In contrast, UD is a proactive process rooted in a social justice approach to disability and is beneficial to all students. UD is designing products and environments to be usable by all people, to the greatest extent possible, without the need for adaptation or specialized design. A UD approach can benefit people who face challenges related to socioeconomic status, race, culture, gender, age, language, or ability.

UD of instruction is an attitude that values diversity, equity, and inclusion. It can be implemented incrementally, focuses on benefits to all students, promotes good teaching practice, does not lower academic standards, and minimizes the need for accommodations.

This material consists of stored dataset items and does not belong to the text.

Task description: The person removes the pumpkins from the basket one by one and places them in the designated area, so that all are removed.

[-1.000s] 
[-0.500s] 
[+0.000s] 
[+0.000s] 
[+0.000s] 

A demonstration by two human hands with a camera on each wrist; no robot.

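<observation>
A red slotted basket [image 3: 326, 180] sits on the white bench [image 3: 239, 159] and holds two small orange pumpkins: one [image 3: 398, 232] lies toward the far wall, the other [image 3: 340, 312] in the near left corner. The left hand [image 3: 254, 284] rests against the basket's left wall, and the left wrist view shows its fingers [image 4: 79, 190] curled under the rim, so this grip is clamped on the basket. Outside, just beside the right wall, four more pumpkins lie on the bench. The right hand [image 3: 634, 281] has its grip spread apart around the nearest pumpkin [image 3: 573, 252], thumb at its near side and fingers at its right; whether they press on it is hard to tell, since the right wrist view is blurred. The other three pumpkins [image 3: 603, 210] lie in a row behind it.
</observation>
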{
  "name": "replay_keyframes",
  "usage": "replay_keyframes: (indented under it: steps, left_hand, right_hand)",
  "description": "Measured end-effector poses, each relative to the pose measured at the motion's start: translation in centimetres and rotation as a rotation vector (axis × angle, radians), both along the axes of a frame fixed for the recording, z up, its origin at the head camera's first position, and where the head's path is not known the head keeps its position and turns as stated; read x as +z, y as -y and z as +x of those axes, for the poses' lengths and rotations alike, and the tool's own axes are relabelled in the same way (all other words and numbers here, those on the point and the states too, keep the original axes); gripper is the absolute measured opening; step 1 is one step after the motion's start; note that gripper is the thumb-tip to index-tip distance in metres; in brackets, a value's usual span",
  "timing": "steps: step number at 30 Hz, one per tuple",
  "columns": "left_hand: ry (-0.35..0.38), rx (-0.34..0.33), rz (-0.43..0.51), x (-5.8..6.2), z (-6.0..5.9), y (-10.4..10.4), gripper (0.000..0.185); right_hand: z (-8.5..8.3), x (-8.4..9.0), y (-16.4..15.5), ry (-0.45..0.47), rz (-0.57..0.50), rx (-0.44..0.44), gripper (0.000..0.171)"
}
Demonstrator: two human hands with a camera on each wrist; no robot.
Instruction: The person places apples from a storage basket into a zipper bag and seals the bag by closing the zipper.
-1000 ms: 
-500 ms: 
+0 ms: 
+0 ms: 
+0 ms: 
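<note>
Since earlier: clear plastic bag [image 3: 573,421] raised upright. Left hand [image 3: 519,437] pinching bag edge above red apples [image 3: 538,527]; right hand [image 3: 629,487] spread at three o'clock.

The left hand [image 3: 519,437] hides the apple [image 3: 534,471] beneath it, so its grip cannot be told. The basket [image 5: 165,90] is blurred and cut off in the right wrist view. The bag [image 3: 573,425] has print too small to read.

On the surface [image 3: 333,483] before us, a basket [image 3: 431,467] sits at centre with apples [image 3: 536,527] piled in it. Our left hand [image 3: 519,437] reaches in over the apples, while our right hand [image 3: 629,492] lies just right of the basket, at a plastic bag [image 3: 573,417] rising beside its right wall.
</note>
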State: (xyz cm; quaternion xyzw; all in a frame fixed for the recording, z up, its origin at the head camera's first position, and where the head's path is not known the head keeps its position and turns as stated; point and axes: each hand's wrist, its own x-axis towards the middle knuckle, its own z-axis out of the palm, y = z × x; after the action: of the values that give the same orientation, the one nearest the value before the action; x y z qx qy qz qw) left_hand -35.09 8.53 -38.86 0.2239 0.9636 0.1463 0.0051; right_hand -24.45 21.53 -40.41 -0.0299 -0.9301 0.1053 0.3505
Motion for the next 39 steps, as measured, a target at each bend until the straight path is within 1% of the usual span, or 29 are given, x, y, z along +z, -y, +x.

UD can be applied to all aspects of instruction, including class climate, interactions, physical environments and products, delivery methods, information resources and technology, feedback, and assessment. Examples include the following:

  • Arranging seating so that everyone has a clear line of sight.
  • Avoiding stigmatizing a student by drawing undue attention to a difference.
  • Using large, bold fonts with high contrast on uncluttered overhead displays and speak aloud all content.
  • Providing multiple ways to gain and demonstrate knowledge.
  • Avoiding unnecessary jargon; defining terms.
  • Providing scaffolding tools (e.g., outlines).
  • Providing materials in accessible formats.
  • Providing corrective opportunities.
  • Testing in the same manner in which you teach.
  • Minimizing time constraints as appropriate.
  • Designing websites to include text alternatives for graphics, present context via text and visuals, include captions and transcripts for all video and audio content, ensure that all content and navigation can be reached with the keyboard alone, and spell out acronyms.

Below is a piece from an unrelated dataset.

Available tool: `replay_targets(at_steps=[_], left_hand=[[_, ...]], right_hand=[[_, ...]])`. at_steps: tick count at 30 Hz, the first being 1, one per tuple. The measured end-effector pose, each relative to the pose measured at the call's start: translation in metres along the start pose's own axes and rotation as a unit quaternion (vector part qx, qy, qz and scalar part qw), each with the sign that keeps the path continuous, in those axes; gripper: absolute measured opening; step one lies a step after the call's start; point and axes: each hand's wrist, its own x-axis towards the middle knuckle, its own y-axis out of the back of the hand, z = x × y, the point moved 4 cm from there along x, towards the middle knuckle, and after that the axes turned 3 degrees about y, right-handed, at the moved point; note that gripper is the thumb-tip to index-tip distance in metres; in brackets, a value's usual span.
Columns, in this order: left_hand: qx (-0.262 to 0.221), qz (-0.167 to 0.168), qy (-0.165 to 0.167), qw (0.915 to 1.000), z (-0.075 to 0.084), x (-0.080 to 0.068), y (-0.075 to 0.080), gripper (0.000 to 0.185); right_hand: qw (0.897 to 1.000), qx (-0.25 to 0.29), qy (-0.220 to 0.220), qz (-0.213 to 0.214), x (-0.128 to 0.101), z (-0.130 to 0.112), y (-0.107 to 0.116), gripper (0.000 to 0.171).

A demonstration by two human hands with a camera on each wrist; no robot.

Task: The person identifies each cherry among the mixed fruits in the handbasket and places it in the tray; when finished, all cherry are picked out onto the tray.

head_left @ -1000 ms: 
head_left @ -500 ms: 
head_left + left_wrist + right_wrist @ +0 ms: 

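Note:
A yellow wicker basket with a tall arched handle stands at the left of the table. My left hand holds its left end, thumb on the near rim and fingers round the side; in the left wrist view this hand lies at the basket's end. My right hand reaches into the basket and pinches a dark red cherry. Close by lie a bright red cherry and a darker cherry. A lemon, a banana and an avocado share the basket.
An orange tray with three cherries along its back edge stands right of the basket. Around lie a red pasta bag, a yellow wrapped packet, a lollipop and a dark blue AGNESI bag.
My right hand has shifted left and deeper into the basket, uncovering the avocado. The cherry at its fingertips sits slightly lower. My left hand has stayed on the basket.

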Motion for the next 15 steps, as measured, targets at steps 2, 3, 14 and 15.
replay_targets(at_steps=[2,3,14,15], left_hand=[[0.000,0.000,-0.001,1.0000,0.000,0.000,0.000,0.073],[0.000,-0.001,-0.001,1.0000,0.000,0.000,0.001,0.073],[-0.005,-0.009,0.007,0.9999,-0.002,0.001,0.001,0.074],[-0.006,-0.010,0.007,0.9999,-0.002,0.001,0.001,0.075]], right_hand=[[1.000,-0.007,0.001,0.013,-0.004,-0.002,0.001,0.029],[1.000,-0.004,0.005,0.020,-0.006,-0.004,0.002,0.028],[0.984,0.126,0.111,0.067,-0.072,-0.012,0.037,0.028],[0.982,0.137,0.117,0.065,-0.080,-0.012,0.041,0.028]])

Educators who effectively apply UD and accommodations level the playing field for students with disabilities and make instruction welcoming to, accessible to, and usable by all students. They minimize, but do not eliminate, the need for accommodations.

Kim Bigelow presents.

Keynote: Universal Design in Project-Based Design Courses

Presenter: Kimberly Bigelow, University of Dayton

The presenter established the value of incorporating universal design into the engineering curriculum through the 7 guiding principles of universal design. These principles include Equitable Use, Flexibility in Use, Simple and Intuitive Use, Perceptible Information, Tolerance for Error, Low Physical Effort, and Size and Space for Approach and Use. Universal design is meant to make products, services, and environments more appropriate for the entire spectrum of abilities and preferences of users and should be considered in all engineering projects.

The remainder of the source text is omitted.